Click above to watch It’s a Dundeel winning the Spring Champion Stakes (Gr1)
(Image : ABC News - Footage : TVN)
“…those that got in on the ground floor were the lucky ones.”
If you’ve been following us in the last couple of weeks, you’ll know that High Chaparral has recorded Group One winners on both sides of the Atlantic, while he also has most people’s idea of the best juvenile colt in Britain, the unbeaten Toronado. None of us who have seen his stock at auction houses around the world, would be surprised at High Chaparral’s successes: they look the part, and these days, they fetch the sort of money they deserve. It wasn’t always like this though, and like so many stories in this game, those that got in on the ground floor were the lucky ones. There were six Group One winners from his first year at stud, and once that cat was out of the bag, you’d have to put your head down, if you wanted to buy one.

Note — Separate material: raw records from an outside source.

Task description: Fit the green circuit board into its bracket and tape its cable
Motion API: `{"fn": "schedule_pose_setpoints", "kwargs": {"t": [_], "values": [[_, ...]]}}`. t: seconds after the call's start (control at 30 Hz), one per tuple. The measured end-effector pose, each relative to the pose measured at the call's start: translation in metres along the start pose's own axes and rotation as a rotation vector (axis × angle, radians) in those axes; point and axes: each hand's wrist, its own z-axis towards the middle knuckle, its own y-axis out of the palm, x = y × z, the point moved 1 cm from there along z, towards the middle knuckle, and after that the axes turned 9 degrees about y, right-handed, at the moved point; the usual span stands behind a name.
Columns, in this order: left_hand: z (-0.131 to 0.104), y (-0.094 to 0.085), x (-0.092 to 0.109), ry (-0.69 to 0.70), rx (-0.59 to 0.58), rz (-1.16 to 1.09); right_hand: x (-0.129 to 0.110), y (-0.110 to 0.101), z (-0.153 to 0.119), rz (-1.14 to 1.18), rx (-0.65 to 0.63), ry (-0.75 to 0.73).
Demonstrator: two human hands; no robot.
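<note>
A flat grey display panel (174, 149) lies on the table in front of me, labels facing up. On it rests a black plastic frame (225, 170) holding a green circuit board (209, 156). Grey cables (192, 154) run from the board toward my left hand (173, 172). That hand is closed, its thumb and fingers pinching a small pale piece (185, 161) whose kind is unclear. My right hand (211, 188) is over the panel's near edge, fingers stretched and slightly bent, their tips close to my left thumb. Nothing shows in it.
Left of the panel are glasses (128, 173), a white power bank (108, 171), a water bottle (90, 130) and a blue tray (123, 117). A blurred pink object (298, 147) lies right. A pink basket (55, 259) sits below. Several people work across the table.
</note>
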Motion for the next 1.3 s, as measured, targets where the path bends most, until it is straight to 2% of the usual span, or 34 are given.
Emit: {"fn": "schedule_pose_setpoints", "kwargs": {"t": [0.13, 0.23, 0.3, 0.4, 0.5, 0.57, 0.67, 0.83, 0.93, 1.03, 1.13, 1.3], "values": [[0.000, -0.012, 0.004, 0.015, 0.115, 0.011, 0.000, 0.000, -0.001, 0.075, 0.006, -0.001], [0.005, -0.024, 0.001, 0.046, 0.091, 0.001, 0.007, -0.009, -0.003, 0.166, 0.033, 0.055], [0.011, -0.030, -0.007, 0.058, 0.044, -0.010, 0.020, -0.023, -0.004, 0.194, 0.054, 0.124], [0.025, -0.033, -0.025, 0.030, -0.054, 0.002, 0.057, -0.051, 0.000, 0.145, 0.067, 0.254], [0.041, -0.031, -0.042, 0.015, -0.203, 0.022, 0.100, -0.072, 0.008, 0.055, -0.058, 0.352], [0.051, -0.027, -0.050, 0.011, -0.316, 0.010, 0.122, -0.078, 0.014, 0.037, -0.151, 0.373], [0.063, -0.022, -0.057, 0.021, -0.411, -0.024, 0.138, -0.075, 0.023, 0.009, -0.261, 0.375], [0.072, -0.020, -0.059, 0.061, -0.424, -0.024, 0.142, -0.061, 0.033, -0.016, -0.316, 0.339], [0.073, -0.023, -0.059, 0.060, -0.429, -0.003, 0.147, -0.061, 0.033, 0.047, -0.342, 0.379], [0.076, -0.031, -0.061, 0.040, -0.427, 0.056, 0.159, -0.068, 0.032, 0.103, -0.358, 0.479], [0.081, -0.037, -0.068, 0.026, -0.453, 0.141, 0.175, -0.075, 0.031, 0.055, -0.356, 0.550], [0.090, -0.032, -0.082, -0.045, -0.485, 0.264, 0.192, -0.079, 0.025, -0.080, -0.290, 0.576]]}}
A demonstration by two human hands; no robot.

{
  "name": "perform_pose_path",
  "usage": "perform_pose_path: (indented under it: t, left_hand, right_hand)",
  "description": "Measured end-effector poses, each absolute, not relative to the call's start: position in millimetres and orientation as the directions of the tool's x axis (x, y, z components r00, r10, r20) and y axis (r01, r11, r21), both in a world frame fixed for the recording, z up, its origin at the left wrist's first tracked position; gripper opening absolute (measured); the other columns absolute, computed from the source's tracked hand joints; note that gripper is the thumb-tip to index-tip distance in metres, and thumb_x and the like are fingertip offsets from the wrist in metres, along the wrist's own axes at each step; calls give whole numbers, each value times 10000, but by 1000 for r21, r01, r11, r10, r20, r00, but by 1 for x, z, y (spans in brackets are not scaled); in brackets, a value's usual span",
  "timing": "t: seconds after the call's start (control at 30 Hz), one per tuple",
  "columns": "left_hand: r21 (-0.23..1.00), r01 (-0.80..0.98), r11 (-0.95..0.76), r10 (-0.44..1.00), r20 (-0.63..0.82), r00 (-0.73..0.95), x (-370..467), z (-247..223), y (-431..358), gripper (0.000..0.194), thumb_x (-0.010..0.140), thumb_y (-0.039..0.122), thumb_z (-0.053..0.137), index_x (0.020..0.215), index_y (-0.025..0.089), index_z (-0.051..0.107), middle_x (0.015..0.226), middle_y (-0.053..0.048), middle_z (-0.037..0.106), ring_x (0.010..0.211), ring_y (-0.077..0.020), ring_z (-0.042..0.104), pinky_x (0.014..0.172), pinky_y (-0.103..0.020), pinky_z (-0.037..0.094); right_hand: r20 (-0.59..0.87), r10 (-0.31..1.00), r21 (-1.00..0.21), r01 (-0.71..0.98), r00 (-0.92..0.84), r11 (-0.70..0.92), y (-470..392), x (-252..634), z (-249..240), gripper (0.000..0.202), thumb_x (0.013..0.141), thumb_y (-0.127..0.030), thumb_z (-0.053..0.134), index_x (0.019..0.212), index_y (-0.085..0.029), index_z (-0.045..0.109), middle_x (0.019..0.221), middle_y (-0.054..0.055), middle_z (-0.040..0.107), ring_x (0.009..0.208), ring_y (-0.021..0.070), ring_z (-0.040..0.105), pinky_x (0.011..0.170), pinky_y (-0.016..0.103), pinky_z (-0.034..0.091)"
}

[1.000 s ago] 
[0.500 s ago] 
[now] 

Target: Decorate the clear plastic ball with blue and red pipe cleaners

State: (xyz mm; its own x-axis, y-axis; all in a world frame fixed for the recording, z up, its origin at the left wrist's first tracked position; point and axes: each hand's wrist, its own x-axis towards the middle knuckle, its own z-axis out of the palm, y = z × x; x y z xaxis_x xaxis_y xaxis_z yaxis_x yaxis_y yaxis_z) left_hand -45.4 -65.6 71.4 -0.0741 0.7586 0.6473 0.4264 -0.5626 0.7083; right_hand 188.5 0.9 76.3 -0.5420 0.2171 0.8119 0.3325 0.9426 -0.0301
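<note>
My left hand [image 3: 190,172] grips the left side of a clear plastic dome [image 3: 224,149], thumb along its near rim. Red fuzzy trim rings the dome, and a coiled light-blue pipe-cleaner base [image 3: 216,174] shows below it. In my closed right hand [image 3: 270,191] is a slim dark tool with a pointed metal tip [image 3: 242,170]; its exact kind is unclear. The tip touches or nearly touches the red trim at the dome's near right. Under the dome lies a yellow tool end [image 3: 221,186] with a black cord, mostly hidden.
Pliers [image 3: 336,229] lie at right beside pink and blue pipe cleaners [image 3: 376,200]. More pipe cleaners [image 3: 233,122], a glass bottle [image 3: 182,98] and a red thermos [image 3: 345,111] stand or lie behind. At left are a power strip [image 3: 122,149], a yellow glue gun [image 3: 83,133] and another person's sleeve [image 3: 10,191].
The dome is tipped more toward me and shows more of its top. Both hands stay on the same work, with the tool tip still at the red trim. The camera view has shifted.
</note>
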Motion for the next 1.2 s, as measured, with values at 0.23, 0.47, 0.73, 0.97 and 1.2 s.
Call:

The point was rammed home last weekend, when It’s a Dundeel, a three-year-old from his second New Zealand-bred crop, scooted home in the Spring Champion Stakes (Gr.1) at Randwick, Sydney, reassuring those of us who’ve booked mares this year to High Chaparral’s most accomplished Northern Hemisphere-bred son, Golden Sword, standing his first season at Summerhill Stud this year.
And while we’re on the subject of stallions, it’s pertinent to speak of Admire Main, whose first youngsters strut their stuff at the Ready To Run Gallops on the farm next Friday 19th October. We very nearly witnessed a Sunday Silence-line winner of the Prix de l’Arc de Triomphe (Gr.1) on Sunday in Orfevre, while across the seas in the United States, King David (a son of Hat Trick by Sunday Silence) captured the $400,000 Jamaica Handicap (Gr.1) at Belmont. It’s been hard work establishing this male line outside of Japan, simply because the bulk of the world has lived in blissful ignorance of one of the most potent sire influences international breeding has ever known. Hat Trick himself was a good racehorse, but by no means the best of the Sunday Silences, yet he’s already produced (besides King David), the Cartier Juvenile European Champion of 2011, Dabirsim, and the 2012 Graded Stakes winners Howe Great (for Team Valor) and Zenji.
For the record, Admire Main was one of the top three-year-olds of his generation, unbeaten in his first four starts before going down a neck in the Japanese Derby (Gr.1), and it’s a sign of the respect for which the Japanese themselves hold for this horse, that Yusuke Tsukahara should fly out to represent the Shadai group as part of the panel of judges at the Emperors Palace Ready To Run Gallops on Friday.